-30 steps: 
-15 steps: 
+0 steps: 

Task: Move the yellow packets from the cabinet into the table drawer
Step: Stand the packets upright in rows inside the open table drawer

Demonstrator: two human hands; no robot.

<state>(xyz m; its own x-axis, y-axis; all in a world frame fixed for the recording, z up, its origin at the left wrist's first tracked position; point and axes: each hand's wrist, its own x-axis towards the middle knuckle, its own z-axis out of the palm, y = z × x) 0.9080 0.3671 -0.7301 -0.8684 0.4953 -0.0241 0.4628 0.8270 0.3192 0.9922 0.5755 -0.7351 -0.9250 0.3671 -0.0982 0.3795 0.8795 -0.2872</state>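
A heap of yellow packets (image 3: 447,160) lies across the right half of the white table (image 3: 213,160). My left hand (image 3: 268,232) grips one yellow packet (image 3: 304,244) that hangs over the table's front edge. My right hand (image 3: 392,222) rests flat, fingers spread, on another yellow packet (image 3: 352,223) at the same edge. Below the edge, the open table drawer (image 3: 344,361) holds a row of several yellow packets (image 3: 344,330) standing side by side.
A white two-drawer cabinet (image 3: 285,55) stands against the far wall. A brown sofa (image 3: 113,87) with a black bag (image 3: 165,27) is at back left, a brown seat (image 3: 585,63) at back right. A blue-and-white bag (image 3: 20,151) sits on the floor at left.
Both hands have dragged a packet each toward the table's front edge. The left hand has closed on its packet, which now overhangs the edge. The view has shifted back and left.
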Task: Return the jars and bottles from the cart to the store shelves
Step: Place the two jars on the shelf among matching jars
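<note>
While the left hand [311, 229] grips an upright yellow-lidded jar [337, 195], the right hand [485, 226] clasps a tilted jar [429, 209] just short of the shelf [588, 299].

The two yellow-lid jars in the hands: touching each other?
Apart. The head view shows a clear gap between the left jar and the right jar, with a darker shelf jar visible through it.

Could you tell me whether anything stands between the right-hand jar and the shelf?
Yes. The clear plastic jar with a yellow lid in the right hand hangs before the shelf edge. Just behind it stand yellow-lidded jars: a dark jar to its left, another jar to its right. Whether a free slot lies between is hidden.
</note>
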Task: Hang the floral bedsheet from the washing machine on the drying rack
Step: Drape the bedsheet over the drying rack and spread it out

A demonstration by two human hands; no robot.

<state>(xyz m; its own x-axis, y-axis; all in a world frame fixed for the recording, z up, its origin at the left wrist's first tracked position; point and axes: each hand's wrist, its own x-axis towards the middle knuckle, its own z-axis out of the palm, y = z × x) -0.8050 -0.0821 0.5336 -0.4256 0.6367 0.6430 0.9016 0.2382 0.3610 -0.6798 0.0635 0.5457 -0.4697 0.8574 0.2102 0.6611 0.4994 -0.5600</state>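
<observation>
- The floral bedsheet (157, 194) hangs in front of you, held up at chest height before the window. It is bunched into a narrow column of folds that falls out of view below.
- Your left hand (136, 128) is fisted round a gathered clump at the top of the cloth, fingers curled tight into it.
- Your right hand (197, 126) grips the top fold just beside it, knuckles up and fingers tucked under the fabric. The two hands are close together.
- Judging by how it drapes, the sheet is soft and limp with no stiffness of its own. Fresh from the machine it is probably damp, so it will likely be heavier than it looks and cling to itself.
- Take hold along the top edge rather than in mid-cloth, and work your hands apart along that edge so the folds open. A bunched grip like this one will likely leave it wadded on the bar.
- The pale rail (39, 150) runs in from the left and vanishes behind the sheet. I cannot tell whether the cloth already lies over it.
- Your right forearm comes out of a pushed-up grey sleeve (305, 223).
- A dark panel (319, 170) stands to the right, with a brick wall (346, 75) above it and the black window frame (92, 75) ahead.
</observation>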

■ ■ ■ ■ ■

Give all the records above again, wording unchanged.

[Solution]
-30 steps: 
-15 steps: 
+0 steps: 

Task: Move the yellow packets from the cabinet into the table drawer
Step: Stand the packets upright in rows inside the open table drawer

Demonstrator: two human hands; no robot.

<state>(xyz m; its own x-axis, y-axis; all in a world frame fixed for the recording, z up, its origin at the left wrist's first tracked position; point and axes: each hand's wrist, its own x-axis towards the middle knuckle, its own z-axis out of the palm, y = z × x) 0.9080 0.3671 -0.7301 -0.8684 0.4953 -0.0241 0.4628 0.8270 0.3192 0.9922 0.5755 -0.7351 -0.9250 0.3671 -0.0982 0.3795 0.8795 -0.2872</state>
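A heap of yellow packets (image 3: 447,160) lies across the right half of the white table (image 3: 213,160). My left hand (image 3: 268,232) grips one yellow packet (image 3: 304,244) that hangs over the table's front edge. My right hand (image 3: 392,222) rests flat, fingers spread, on another yellow packet (image 3: 352,223) at the same edge. Below the edge, the open table drawer (image 3: 344,361) holds a row of several yellow packets (image 3: 344,330) standing side by side.
A white two-drawer cabinet (image 3: 285,55) stands against the far wall. A brown sofa (image 3: 113,87) with a black bag (image 3: 165,27) is at back left, a brown seat (image 3: 585,63) at back right. A blue-and-white bag (image 3: 20,151) sits on the floor at left.
Both hands have dragged a packet each toward the table's front edge. The left hand has closed on its packet, which now overhangs the edge. The view has shifted back and left.
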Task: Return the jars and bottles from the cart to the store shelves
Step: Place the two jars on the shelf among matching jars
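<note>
While the left hand [311, 229] grips an upright yellow-lidded jar [337, 195], the right hand [485, 226] clasps a tilted jar [429, 209] just short of the shelf [588, 299].

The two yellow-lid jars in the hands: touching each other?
Apart. The head view shows a clear gap between the left jar and the right jar, with a darker shelf jar visible through it.

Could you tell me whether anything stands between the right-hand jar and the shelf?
Yes. The clear plastic jar with a yellow lid in the right hand hangs before the shelf edge. Just behind it stand yellow-lidded jars: a dark jar to its left, another jar to its right. Whether a free slot lies between is hidden.
</note>
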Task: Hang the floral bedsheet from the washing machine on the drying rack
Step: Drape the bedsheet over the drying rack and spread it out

A demonstration by two human hands; no robot.

<state>(xyz m; its own x-axis, y-axis; all in a world frame fixed for the recording, z up, its origin at the left wrist's first tracked position; point and axes: each hand's wrist, its own x-axis towards the middle knuckle, its own z-axis out of the palm, y = z × x) -0.8050 -0.0821 0.5336 -0.4256 0.6367 0.6430 0.9016 0.2382 0.3610 -0.6798 0.0635 0.5457 -0.4697 0.8574 0.2102 0.6611 0.4994 -0.5600</state>
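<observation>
- The floral bedsheet (157, 194) hangs in front of you, held up at chest height before the window. It is bunched into a narrow column of folds that falls out of view below.
- Your left hand (136, 128) is fisted round a gathered clump at the top of the cloth, fingers curled tight into it.
- Your right hand (197, 126) grips the top fold just beside it, knuckles up and fingers tucked under the fabric. The two hands are close together.
- Judging by how it drapes, the sheet is soft and limp with no stiffness of its own. Fresh from the machine it is probably damp, so it will likely be heavier than it looks and cling to itself.
- Take hold along the top edge rather than in mid-cloth, and work your hands apart along that edge so the folds open. A bunched grip like this one will likely leave it wadded on the bar.
- The pale rail (39, 150) runs in from the left and vanishes behind the sheet. I cannot tell whether the cloth already lies over it.
- Your right forearm comes out of a pushed-up grey sleeve (305, 223).
- A dark panel (319, 170) stands to the right, with a brick wall (346, 75) above it and the black window frame (92, 75) ahead.
</observation>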

This answer requires nothing else.